APE logo

APE - The Array Processor Experiment

INFN logo

 

INFN apeNEXT Computing Center

In this page, we try to boot-strap users on the use of apeNEXT supercomputer in the Rome Computing Center:

  1. Installation structure
  2. Front-End workstation
  3. Compilation environment
  4. Execution environment
  5. Programs execeptions
  6. From exceptions to source code

4 apeNEXT racks

4 apeNEXT racks

4 apeNEXT racks

Staff people are reachable at this email alias.

Please, reads these presentations to get more details on the developer tools, optimization methods, etc.

Installation structure

In the end, the apeNEXT installation will host a small intranet of roughly 70 computers:

  • theboss: the user front-end workstation. It's a dual dual-core 1.8GHz Opteron 265 system with 2 GBytes of RAM, running Fedora Core 4, exporting a 1TByte RAID5 volume for user home directories.
  • rack1,...,rack13: the computers hosting one apeNEXT rack each.
  • blade1,..,blade4: the computers hosting one unit of each rack.
  • local storage servers: 13 iSCSI modules with 1TByte each to provide local-to-rack scratch storage. Available Soon
  • a storage server: a FibreChannel mass storage device with 25TB raw space. Available Soon
  • services: one or more computers for firewalling, web server, database, etc.
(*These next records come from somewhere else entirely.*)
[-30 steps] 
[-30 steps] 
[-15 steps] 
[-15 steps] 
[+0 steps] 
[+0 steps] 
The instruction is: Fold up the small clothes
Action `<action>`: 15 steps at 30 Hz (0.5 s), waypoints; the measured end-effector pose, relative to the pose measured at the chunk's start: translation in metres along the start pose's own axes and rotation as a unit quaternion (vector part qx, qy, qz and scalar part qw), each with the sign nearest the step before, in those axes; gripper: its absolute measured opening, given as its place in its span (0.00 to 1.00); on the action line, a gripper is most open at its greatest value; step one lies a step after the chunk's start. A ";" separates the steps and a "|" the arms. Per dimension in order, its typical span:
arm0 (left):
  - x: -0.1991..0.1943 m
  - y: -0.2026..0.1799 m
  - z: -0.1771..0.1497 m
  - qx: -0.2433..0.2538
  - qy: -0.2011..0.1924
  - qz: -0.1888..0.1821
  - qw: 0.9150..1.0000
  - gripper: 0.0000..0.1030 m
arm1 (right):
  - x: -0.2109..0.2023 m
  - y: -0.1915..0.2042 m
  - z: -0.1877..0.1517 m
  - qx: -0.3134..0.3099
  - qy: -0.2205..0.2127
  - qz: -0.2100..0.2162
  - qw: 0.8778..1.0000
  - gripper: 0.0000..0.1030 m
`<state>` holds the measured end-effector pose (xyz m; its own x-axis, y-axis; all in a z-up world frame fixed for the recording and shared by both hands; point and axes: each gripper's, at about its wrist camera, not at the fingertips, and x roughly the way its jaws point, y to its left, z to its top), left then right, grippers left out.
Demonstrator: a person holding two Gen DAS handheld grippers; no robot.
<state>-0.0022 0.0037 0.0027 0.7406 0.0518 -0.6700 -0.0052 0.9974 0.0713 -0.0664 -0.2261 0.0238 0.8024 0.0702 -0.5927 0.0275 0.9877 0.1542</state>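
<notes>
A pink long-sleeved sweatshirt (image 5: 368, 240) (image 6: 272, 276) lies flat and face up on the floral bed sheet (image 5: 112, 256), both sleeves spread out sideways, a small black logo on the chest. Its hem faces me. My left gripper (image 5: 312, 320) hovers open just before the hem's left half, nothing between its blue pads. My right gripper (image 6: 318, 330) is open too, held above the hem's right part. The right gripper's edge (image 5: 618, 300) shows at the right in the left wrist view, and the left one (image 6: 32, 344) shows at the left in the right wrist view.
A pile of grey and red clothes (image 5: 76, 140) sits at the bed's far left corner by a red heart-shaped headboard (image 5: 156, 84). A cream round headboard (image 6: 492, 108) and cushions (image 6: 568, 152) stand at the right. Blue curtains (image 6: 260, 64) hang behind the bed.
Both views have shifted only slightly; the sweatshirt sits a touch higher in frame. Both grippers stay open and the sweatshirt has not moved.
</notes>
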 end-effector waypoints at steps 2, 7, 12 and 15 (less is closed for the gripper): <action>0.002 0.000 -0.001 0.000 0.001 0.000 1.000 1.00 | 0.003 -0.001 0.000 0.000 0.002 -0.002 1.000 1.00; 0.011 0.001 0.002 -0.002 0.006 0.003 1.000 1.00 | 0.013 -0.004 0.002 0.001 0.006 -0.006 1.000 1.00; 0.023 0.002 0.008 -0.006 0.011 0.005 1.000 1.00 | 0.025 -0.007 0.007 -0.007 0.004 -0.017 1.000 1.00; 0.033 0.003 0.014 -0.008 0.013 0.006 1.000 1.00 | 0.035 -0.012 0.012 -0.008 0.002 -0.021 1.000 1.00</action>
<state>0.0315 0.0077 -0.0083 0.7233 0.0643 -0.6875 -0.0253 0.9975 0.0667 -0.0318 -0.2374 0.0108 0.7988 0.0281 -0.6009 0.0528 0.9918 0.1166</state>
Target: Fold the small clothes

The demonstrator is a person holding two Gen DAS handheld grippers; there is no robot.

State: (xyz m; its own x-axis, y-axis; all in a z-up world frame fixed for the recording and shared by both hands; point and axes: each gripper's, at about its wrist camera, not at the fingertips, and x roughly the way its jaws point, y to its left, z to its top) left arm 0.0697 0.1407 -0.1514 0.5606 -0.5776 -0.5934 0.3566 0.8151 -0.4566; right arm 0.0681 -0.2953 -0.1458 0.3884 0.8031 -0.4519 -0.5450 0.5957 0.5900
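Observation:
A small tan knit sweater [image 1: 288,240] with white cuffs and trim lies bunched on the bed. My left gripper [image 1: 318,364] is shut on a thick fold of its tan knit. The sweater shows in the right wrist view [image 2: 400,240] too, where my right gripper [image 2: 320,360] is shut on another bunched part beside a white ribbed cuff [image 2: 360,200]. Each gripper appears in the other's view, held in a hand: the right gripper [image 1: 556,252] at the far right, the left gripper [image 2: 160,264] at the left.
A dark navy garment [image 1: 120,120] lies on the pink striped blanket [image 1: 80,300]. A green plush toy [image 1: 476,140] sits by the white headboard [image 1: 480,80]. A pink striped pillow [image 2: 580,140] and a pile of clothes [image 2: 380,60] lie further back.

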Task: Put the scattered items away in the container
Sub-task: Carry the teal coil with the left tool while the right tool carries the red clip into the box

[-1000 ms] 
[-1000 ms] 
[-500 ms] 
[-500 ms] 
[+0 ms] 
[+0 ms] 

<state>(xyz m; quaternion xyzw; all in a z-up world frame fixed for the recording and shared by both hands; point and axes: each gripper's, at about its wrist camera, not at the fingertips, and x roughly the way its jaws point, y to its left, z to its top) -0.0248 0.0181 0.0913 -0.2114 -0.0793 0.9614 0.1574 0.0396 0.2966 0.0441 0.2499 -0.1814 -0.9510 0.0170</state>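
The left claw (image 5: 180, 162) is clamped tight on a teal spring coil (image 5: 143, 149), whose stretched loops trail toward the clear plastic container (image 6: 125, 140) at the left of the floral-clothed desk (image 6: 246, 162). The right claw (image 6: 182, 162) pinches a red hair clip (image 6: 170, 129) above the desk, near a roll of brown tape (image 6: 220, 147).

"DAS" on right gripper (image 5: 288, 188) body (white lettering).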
WARNING: The users home directories are placed in a 1TB RAID5 filesystem which is currently imposing a quota limit of 10GB of storage per user.

Front-End workstation

To log onto the front-end workstation, please use:

ssh -p 23 username@apegate.roma1.infn.it

Compilation environment

To properly define the apeNEXT developer environment, please use:

source /nroot/nlogin (tcsh)
. /nroot/nlogin.sh (sh/bash/zsh)

For ease of access, we link here a document briefly describing syntax changes in the latest version of rtc TAO compiler (ver. 0.1.43) for apeNEXT as opposed to APEmille/APE100 TAO compilers.

This is the example of a Makefile for apeNEXT programs:

CC=nlcc
CFLAGS=-O2
CPPFLAGS=-I.
COMPILE.c=$(CC) $(CFLAGS) $(CPPFLAGS)
EXPAPE=expape
MPP=mpp -os7
RTC=rtc -anext
SOFAN=sofan
SHAKER=npsk +a -k -regrename

.SUFFIXES: .c_ .sasm .masm .mem .no .c .smasm .i
.PRECIOUS: %.c_ %.sasm %.masm %.mem %.no %.smasm %.i

%.sasm: %.c
	$(COMPILE.c) -o $@ -S $?

%.sasm: %.zzt
	$(RTC) $?

%.masm: %.sasm
	$(MPP) -o $@ $?

%.mem:  %.smasm
	$(SOFAN) $? $@ && \
	$(SHAKER) $?

all: test1.mem test2.mem

Execution environment

As of today, our installation uses Torque, a derivative of Portable Batch System (PBS).

apeNEXT resources, i.e. racks, crates, units and boards, are modeled as queues. There is one Torque queue for each resource type. In the end, there will be 4 queues in total. As of today, there is only one queue: crate.

All of the standard, production queues are limited to 24 hours of run time. This seemingly strict requirement allows enough scheduling opportunities to fullfill load balance and resource assignment quotas.

As soon as possible, we will expose 1 or more test boards, useful to run short test jobs.

Job output is only available at the end of the batch life, as it is actually stored locally on the host machine during the running period. After job ended, the output file is delivered back to the front-end host, theboss.
To guarantee delivery of job output from front-ends to theboss, please modify your shell init script to avoid: printing any messages, manipulating terminal. For instance, adding source /nroot/nlogin is dangerous.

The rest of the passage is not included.